> **Try it**
Pictures aside, repeat the listing below exactly.
*** Extracted material ***
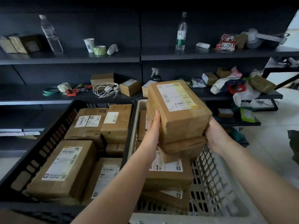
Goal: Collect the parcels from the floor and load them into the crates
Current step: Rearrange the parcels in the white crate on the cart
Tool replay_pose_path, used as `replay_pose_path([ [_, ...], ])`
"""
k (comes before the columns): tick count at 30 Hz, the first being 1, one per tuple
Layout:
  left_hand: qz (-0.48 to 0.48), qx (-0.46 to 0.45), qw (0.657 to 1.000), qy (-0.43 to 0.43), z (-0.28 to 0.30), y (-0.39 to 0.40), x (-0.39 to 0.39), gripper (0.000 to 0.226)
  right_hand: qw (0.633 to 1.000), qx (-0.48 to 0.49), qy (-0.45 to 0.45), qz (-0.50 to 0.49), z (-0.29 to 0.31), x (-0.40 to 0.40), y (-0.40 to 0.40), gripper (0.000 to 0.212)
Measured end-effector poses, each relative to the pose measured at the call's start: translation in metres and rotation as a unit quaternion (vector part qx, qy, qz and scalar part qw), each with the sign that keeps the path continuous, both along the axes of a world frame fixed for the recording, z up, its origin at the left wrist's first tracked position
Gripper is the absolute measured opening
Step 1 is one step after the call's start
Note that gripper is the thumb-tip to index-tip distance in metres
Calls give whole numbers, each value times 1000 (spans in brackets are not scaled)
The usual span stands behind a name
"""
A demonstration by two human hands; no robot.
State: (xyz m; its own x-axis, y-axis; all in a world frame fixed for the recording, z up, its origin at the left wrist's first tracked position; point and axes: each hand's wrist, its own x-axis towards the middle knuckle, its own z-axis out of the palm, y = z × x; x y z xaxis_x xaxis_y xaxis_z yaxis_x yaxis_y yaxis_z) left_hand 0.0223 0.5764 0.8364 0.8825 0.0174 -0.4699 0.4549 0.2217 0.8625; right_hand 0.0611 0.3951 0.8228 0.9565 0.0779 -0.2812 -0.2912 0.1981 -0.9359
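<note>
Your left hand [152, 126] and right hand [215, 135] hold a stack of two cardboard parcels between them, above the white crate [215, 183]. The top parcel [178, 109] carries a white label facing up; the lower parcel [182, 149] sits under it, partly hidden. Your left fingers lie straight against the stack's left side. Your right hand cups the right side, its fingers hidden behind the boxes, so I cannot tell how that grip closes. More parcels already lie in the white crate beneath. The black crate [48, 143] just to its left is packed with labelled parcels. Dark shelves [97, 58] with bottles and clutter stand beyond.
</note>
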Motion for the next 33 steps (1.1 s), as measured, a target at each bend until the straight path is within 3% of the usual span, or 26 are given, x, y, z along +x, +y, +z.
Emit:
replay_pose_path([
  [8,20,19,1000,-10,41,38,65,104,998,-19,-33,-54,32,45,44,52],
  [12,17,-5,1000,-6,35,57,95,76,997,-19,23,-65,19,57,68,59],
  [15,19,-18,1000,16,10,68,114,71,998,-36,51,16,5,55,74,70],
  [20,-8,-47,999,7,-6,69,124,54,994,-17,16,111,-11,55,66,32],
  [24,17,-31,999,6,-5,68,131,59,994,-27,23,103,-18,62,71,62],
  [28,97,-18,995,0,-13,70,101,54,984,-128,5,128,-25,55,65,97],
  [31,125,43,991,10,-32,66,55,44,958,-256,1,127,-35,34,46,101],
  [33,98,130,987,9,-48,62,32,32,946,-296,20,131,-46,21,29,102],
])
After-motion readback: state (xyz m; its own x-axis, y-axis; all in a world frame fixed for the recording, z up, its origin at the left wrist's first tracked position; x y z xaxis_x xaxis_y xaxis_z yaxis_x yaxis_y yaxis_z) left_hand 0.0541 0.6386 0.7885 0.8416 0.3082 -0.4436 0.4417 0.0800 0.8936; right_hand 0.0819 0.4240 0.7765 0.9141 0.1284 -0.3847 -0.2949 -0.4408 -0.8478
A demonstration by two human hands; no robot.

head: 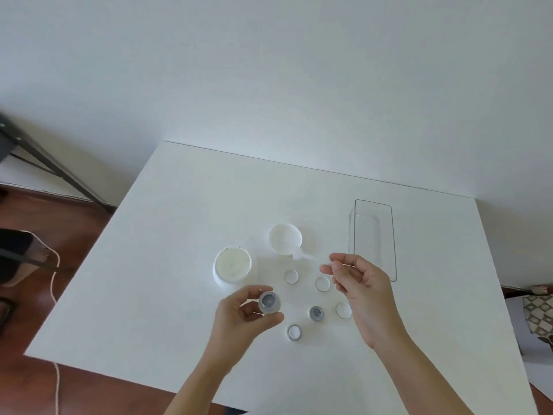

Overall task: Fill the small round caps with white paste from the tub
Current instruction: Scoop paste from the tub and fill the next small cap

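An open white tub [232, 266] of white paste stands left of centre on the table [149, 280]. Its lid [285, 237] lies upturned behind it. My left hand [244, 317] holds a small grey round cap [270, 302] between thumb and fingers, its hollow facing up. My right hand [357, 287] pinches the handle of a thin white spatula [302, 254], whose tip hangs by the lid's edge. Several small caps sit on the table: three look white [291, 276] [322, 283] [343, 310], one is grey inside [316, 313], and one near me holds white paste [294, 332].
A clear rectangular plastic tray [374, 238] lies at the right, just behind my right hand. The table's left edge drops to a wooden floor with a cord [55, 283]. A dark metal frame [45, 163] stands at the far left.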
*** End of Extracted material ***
> **Finished task**
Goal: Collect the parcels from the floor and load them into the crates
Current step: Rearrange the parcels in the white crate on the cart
Tool replay_pose_path, used as `replay_pose_path([ [_, ...], ])`
"""
k (comes before the columns): tick count at 30 Hz, the first being 1, one per tuple
Layout:
  left_hand: qz (-0.48 to 0.48), qx (-0.46 to 0.45), qw (0.657 to 1.000), qy (-0.43 to 0.43), z (-0.28 to 0.30), y (-0.39 to 0.40), x (-0.39 to 0.39), gripper (0.000 to 0.226)
  right_hand: qw (0.633 to 1.000), qx (-0.48 to 0.49), qy (-0.45 to 0.45), qz (-0.50 to 0.49), z (-0.29 to 0.31), x (-0.40 to 0.40), y (-0.40 to 0.40), gripper (0.000 to 0.212)
Measured end-effector poses, each relative to the pose measured at the call's start: translation in metres and rotation as a unit quaternion (vector part qx, qy, qz and scalar part qw), each with the sign that keeps the path continuous, both along the axes of a world frame fixed for the recording, z up, its origin at the left wrist's first tracked position
Gripper is the absolute measured opening
Step 1 is one step after the call's start
Note that gripper is the thumb-tip to index-tip distance in metres
Calls give whole numbers, each value times 1000 (spans in brackets are not scaled)
The usual span stands behind a name
"""
A demonstration by two human hands; no robot.
State: (xyz m; its own x-axis, y-axis; all in a world frame fixed for the recording, z up, its origin at the left wrist's first tracked position; point and axes: each hand's wrist, its own x-axis towards the middle knuckle, its own z-axis out of the palm, y = z × x; x y z xaxis_x xaxis_y xaxis_z yaxis_x yaxis_y yaxis_z) left_hand 0.0223 0.5764 0.8364 0.8825 0.0174 -0.4699 0.4549 0.2217 0.8625; right_hand 0.0611 0.3951 0.8228 0.9565 0.0779 -0.2812 -0.2912 0.1981 -0.9359
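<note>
Your left hand [152, 126] and right hand [215, 135] hold a stack of two cardboard parcels between them, above the white crate [215, 183]. The top parcel [178, 109] carries a white label facing up; the lower parcel [182, 149] sits under it, partly hidden. Your left fingers lie straight against the stack's left side. Your right hand cups the right side, its fingers hidden behind the boxes, so I cannot tell how that grip closes. More parcels already lie in the white crate beneath. The black crate [48, 143] just to its left is packed with labelled parcels. Dark shelves [97, 58] with bottles and clutter stand beyond.
</note>
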Motion for the next 33 steps (1.1 s), as measured, a target at each bend until the straight path is within 3% of the usual span, or 26 are given, x, y, z along +x, +y, +z.
Emit:
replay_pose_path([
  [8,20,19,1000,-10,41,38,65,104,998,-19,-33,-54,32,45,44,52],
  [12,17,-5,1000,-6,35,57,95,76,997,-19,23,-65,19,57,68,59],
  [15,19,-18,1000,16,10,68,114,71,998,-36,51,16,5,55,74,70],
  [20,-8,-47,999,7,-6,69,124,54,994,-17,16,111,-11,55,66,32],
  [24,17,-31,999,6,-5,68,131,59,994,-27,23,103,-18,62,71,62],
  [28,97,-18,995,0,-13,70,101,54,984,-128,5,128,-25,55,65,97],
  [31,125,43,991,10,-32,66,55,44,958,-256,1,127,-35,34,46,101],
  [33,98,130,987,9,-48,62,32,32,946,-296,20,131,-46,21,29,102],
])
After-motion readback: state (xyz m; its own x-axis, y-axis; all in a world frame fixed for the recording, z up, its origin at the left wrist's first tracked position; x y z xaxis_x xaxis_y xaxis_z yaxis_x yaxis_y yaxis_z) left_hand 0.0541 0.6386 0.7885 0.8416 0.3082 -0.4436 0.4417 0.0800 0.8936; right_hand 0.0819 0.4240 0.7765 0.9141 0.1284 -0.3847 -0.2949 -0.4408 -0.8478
A demonstration by two human hands; no robot.

head: 

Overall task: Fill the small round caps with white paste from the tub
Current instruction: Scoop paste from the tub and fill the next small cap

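An open white tub [232, 266] of white paste stands left of centre on the table [149, 280]. Its lid [285, 237] lies upturned behind it. My left hand [244, 317] holds a small grey round cap [270, 302] between thumb and fingers, its hollow facing up. My right hand [357, 287] pinches the handle of a thin white spatula [302, 254], whose tip hangs by the lid's edge. Several small caps sit on the table: three look white [291, 276] [322, 283] [343, 310], one is grey inside [316, 313], and one near me holds white paste [294, 332].
A clear rectangular plastic tray [374, 238] lies at the right, just behind my right hand. The table's left edge drops to a wooden floor with a cord [55, 283]. A dark metal frame [45, 163] stands at the far left.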

The response to the exercise has been completed.